> _INSTRUCTIONS TO FOLLOW_: This calls for a word-for-word copy of all the data, with each picture removed.

⟨

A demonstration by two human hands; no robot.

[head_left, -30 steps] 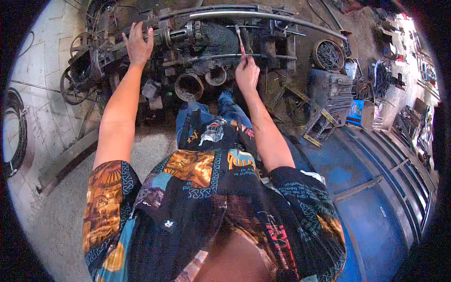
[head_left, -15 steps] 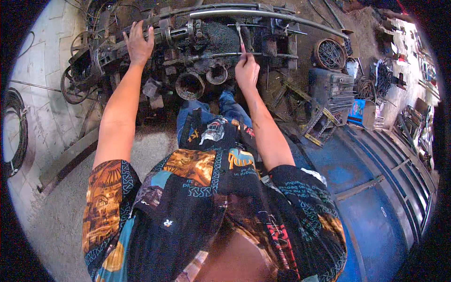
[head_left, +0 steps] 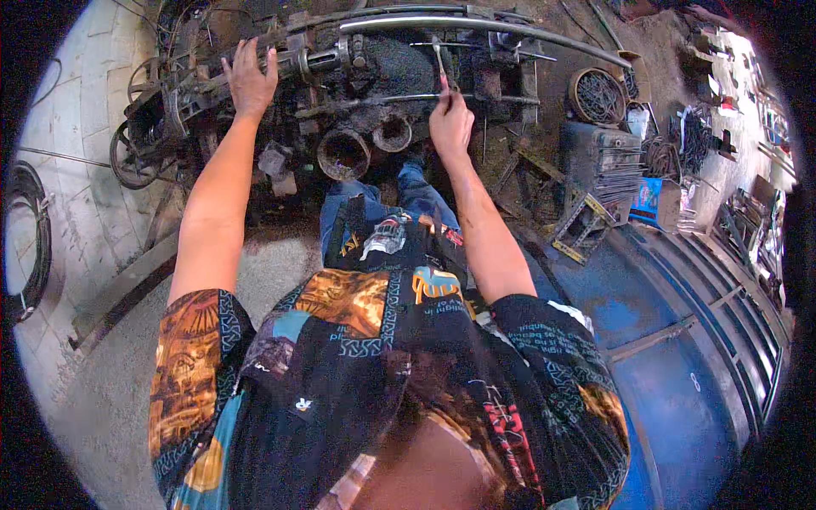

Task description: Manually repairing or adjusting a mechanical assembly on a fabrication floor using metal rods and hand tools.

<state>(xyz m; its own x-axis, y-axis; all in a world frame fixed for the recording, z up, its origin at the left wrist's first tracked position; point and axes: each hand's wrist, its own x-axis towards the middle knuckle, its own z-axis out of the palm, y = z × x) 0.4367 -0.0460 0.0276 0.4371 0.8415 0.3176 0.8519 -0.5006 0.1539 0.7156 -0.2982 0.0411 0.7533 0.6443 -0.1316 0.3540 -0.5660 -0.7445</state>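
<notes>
My left hand (head_left: 252,83) lies with its fingers spread on the dark metal frame of a greasy machine (head_left: 319,61). My right hand (head_left: 451,129) is closed around the lower end of a slim tool (head_left: 439,61) with a reddish handle and a pale metal upper part. The tool points away from me over the machine's dark, grimy bed (head_left: 395,72), its far end near a thin metal rod. I cannot tell its exact kind. A long shiny pipe (head_left: 476,27) runs across the machine's far side. A thinner bar (head_left: 416,98) crosses just beyond my right hand.
Two round open pipe ends (head_left: 343,155) face me below the machine. Handwheels (head_left: 127,153) stand at its left. To the right are a round container of wire or small metal parts (head_left: 597,95), a stacked metal block (head_left: 599,157) and blue sheeting (head_left: 654,357). A black coil (head_left: 30,238) lies far left.
My right hand and the tool have shifted slightly to the right, and the tool's far end has moved the same way. My left hand stays in place on the machine.
</notes>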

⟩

> _RESPONSE TO THE TASK_:
A demonstration by two human hands; no robot.

[head_left, -30 steps] 
[head_left, -15 steps] 
[head_left, +0 steps] 

Task description: Manually repairing or adjusting a mechanical assembly on a fabrication floor using metal rods and hand tools.

<state>(xyz m; its own x-axis, y-axis; all in a world frame fixed for the recording, z up, its origin at the left wrist's first tracked position; point and axes: each hand's wrist, its own x-axis towards the middle knuckle, its own z-axis out of the palm, y = z × x) 0.4367 -0.0460 0.0276 0.4371 0.8415 0.3176 0.8519 -0.5006 0.1539 0.7156 -0.2982 0.0411 0.7533 0.6443 -0.1316 0.3540 -0.5660 -0.7445</state>
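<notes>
My left hand (head_left: 252,83) lies with its fingers spread on the dark metal frame of a greasy machine (head_left: 319,61). My right hand (head_left: 451,129) is closed around the lower end of a slim tool (head_left: 439,61) with a reddish handle and a pale metal upper part. The tool points away from me over the machine's dark, grimy bed (head_left: 395,72), its far end near a thin metal rod. I cannot tell its exact kind. A long shiny pipe (head_left: 476,27) runs across the machine's far side. A thinner bar (head_left: 416,98) crosses just beyond my right hand.
Two round open pipe ends (head_left: 343,155) face me below the machine. Handwheels (head_left: 127,153) stand at its left. To the right are a round container of wire or small metal parts (head_left: 597,95), a stacked metal block (head_left: 599,157) and blue sheeting (head_left: 654,357). A black coil (head_left: 30,238) lies far left.
My right hand and the tool have shifted slightly to the right, and the tool's far end has moved the same way. My left hand stays in place on the machine.
</notes>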

With this, the answer is finished.